Tip: "While surfing I came across a tutorial site from Cornell (through a link at Bill Barstow's site). I played around with the cell division section and thought I would recommend it. It gives a question and when you submit an answer it tells you if you are correct (and how to get the answer). It seems like a good way to make sure you have the correct terminology. (You can find the link to BioG 101-104, Cornell University, under See also.)"
—Lisa Moore, Duarte High School, Duarte, California. 11/9/99
Tip: "My most recent source (Klug and Cummings, 1997) states that chiasmata (the places where homologues make contact during synapsis) appear to occur randomly throughout the chromosome. One theory holds that the physical strains on chiasmata produce crossing over, while another states that crossing over occurs, then chiasmata are formed. There does not appear to be an exact one-to-one relationship between chiasmata and crossover events, but evidence suggests a connection between the two. Furthermore, during the zygotene stage late in prophase I, there is a very small amount of late DNA synthesis, randomly distributed throughout the genome. If this DNA synthesis is inhibited, synapsis is also and, therefore, the remainder of meiosis. Chromosome alignment may rely on this new DNA (pp. 135-136). I have no information on enzymes or other biochemical mechanisms."

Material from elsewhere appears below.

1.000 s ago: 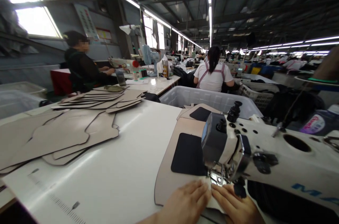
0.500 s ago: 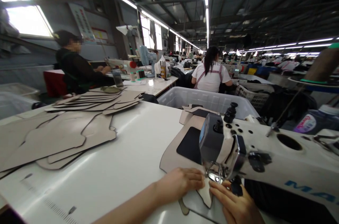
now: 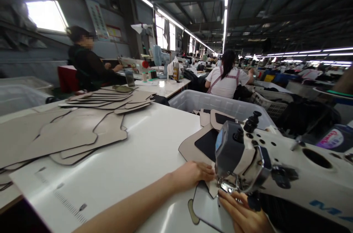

—Fran Saukas, Sacred Heart Academy, Hamden, Connecticut. 4/12/00
Equipment and Supply Modifications
Question: "Do you recommend getting prepared (sordaria) slides?"
Answer 1: "If you get the Carolina sordaria culture and look at the 35mm slide they include with it, you will see the irregular asci arrangement in their slide. When I questioned them about it, a lot of mail went back and forth but basically they contended that I cultured them at too high a temperature. However, when I suggested they look at their own slide, the communications stopped. My students think these things may roll over to the wrong spot when we squash them. Such mysteries...."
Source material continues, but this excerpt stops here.